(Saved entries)
══════════════════════════════
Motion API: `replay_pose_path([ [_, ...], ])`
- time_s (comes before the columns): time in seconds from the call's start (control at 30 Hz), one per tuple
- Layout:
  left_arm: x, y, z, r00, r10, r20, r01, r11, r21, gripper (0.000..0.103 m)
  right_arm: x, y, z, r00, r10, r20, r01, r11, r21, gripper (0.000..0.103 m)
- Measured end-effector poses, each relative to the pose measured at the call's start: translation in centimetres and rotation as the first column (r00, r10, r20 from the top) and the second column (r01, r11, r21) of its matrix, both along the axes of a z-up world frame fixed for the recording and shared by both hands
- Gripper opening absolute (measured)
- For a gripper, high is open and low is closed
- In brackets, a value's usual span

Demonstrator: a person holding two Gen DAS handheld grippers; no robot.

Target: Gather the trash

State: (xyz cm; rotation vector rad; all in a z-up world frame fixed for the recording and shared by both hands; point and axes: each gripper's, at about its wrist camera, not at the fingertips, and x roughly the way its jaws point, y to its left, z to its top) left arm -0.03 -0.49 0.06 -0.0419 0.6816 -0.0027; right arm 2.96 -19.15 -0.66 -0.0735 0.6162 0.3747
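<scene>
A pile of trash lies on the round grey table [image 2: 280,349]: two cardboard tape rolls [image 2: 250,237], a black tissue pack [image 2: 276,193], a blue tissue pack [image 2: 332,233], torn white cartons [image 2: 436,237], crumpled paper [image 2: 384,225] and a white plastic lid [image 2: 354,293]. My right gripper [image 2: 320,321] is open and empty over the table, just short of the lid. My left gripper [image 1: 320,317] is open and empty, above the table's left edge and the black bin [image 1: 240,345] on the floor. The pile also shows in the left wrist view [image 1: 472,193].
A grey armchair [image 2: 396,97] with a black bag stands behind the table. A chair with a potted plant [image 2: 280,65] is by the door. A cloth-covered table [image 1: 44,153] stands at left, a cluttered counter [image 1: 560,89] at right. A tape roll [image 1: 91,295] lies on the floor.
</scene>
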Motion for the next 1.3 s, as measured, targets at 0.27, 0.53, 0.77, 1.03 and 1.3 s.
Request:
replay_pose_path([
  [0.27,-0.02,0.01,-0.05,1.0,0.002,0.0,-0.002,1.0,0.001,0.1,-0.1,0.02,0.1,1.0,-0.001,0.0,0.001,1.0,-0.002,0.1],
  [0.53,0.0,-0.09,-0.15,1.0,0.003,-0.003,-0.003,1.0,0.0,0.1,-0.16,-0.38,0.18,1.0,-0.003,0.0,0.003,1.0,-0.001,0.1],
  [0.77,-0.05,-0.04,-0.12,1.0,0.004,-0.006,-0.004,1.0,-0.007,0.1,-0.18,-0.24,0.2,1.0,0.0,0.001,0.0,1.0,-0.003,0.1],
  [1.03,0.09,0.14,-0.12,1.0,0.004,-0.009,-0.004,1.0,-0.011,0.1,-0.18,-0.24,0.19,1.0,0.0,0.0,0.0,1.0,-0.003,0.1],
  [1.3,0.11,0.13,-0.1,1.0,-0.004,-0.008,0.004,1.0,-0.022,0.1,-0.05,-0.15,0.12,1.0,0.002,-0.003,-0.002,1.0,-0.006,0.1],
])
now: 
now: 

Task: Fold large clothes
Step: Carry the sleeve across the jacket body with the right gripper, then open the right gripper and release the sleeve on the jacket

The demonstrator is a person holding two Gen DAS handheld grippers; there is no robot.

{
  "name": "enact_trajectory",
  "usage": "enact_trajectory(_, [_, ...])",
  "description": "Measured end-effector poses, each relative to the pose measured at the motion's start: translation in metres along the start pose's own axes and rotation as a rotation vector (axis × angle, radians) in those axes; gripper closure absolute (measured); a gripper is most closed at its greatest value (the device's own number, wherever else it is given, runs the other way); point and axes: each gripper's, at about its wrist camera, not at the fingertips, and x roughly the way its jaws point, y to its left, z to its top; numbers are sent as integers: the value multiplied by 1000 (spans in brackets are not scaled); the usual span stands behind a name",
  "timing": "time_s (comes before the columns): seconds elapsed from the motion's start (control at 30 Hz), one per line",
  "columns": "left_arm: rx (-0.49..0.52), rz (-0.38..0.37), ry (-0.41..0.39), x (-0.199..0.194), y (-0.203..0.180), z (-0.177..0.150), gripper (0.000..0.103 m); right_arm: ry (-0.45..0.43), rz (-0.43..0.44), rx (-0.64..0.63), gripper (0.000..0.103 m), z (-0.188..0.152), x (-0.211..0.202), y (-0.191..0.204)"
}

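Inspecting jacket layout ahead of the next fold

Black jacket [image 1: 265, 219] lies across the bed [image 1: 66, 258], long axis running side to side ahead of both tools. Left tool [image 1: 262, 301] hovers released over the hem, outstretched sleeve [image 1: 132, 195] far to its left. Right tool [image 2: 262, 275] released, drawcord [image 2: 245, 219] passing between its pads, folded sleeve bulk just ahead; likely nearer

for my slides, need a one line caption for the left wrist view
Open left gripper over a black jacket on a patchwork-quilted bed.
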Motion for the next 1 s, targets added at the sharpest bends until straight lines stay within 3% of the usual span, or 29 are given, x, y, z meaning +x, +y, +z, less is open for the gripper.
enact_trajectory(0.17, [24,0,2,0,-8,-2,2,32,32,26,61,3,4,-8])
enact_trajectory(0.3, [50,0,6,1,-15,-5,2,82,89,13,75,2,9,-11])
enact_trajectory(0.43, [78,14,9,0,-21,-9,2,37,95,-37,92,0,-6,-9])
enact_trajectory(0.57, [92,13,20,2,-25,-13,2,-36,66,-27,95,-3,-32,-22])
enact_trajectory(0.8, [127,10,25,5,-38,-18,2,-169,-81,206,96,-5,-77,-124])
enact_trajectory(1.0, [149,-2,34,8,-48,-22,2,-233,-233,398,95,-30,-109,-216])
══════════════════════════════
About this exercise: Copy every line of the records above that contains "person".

Solution to the problem:
Demonstrator: a person holding two Gen DAS handheld grippers; no robot.
The demonstrator is a person holding two Gen DAS handheld grippers; there is no robot.

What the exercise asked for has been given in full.